Ich weiß nicht, was eine Geige wert ist, wenn Frieden ist. Wenn man wie wir kurz vor dem Verhungern ist, nimmt man dafür zwei Laib Brot und eine Stange Wurst. Ich hätte die Geige auch für weniger hergegeben, aber Max ließ sich von dem Bauern, mit dem er den Tausch verhandelte, nicht einschüchtern. Mit unserer Beute stiegen wir die Leiter zum Heuboden hinauf und schlüpften durch die niedrige Türe. Als wir uns wieder aufrichteten, stand Herr Karrer vor uns. „Man hat mir meine Geige gestohlen“, flüsterte er. Meine Augenlieder zitterten, mein Gesicht wurde heiß und ich spürte außer meinem Kopf nichts mehr, nicht einmal mehr meinen hungrigen Magen. Keiner sagte ein Wort. Ich schaute zu Peter, er hatte den Kopf gesenkt. Der Ziegenbock im Stall unter uns meckerte. „Wir haben auch was gestohlen“, sagte Max nach einer Ewigkeit, „zwei Laib Brot und eine Wurst“. Herr Karrer setzte sich erschöpft ins Heu und blickte stumm vor sich.

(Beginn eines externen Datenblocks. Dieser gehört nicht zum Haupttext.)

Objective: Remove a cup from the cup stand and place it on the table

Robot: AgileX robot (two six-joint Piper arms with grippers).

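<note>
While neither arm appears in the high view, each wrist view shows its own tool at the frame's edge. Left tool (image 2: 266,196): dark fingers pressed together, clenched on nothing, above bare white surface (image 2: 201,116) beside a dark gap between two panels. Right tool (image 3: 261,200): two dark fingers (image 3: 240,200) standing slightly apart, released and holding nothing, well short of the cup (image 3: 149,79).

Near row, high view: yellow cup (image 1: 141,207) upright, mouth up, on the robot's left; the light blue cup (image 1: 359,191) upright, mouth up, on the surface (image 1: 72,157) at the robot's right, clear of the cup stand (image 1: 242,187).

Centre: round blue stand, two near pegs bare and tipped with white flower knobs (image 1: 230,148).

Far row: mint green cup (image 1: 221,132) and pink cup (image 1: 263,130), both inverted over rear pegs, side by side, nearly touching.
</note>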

Max brach vom Brot ein Stück ab und reichte es Herrn Karrer, der schüttelte wortlos den Kopf. Ich kämpfte gegen die Tränen an. „Hast du auch gestohlen, Adolf?“, fragte Herr Karrer und blickte mich an. Ich nickte. „Virtitudo non rarus famem vincat!“, sagte Herr Karrer. “Wie?“, fragte Max. „Das ist lateinisch und heißt: nicht selten besiegt der Hunger die Tugend“, sagte Herr Karrer. Dann lehnte er sich zurück und schloss die Augen.